■ **REQUIRED ACTION**: Give the number of lines in the listing that contain "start", with no other words.

■ **DATASET EXCERPTS**:

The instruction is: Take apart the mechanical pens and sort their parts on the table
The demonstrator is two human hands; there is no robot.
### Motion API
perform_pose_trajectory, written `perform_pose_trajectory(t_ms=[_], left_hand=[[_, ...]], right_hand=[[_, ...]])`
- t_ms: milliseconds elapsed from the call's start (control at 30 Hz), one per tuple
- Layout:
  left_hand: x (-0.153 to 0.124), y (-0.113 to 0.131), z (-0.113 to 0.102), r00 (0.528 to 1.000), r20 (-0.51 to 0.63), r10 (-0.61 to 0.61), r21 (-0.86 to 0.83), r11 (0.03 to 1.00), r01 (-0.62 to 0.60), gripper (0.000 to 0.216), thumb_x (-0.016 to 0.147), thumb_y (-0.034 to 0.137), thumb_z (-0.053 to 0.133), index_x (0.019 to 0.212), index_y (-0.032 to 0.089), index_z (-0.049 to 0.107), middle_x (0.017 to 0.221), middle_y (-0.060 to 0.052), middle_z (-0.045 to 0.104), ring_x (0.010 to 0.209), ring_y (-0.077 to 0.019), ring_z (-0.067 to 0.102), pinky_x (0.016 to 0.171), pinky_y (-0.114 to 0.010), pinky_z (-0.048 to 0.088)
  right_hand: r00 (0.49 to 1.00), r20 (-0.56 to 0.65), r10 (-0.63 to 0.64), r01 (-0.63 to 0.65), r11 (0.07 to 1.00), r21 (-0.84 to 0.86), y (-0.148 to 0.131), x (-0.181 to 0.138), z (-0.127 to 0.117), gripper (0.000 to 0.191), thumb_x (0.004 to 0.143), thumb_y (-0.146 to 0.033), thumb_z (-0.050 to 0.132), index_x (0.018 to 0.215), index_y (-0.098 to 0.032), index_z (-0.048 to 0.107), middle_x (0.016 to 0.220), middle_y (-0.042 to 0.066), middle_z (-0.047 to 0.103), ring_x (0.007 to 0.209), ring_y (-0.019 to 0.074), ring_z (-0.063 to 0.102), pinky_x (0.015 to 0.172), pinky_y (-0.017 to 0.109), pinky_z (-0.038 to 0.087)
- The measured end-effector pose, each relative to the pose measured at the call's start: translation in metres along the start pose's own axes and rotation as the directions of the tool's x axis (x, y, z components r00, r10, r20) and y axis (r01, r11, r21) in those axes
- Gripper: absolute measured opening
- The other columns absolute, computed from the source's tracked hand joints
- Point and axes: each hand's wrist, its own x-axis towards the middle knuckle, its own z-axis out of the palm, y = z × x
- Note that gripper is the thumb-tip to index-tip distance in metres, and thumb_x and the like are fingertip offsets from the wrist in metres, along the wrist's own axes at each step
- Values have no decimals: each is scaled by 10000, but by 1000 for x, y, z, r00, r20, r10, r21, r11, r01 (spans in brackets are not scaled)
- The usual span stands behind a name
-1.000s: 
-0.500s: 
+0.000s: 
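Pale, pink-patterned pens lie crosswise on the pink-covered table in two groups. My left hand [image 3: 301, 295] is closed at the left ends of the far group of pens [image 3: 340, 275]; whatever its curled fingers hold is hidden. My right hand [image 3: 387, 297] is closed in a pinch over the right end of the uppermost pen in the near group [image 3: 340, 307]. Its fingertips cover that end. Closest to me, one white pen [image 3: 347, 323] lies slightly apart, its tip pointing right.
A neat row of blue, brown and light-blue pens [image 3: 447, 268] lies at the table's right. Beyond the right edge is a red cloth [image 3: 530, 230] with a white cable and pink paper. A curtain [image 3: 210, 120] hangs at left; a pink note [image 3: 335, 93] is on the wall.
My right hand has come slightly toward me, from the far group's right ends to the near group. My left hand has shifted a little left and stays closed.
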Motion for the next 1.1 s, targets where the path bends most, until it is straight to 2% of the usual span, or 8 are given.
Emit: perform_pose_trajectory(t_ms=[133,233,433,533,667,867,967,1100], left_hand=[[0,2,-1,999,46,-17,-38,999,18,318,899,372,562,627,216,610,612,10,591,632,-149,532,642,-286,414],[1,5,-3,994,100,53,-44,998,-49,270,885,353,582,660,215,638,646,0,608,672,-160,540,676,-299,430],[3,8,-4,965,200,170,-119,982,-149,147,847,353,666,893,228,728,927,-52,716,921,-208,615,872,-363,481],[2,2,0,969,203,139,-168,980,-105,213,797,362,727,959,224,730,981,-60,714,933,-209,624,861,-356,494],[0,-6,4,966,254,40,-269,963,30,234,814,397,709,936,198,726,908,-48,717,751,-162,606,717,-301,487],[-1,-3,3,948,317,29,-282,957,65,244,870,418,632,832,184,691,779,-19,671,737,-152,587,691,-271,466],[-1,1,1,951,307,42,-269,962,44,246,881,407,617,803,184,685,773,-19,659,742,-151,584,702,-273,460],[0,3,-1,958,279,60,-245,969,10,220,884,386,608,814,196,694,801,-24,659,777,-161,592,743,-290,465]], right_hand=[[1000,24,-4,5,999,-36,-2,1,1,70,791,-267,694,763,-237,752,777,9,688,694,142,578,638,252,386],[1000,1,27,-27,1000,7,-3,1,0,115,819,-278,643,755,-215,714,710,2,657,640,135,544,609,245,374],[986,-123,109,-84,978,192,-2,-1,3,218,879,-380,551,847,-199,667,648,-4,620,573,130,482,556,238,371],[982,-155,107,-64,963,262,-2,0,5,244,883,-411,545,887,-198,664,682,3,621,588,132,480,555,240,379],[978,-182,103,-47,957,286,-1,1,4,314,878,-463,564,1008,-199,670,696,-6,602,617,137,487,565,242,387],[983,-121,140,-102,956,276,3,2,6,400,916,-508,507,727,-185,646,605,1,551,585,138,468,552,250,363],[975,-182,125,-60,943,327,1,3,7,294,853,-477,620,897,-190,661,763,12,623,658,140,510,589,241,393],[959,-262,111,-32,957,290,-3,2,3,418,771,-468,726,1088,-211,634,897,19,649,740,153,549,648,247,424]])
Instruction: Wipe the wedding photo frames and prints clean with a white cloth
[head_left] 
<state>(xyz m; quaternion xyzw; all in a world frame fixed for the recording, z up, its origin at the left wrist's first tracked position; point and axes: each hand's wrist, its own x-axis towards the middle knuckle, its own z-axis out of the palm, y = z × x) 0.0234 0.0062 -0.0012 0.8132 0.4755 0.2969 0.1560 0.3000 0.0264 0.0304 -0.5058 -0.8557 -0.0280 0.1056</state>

■ **SOLUTION**: 2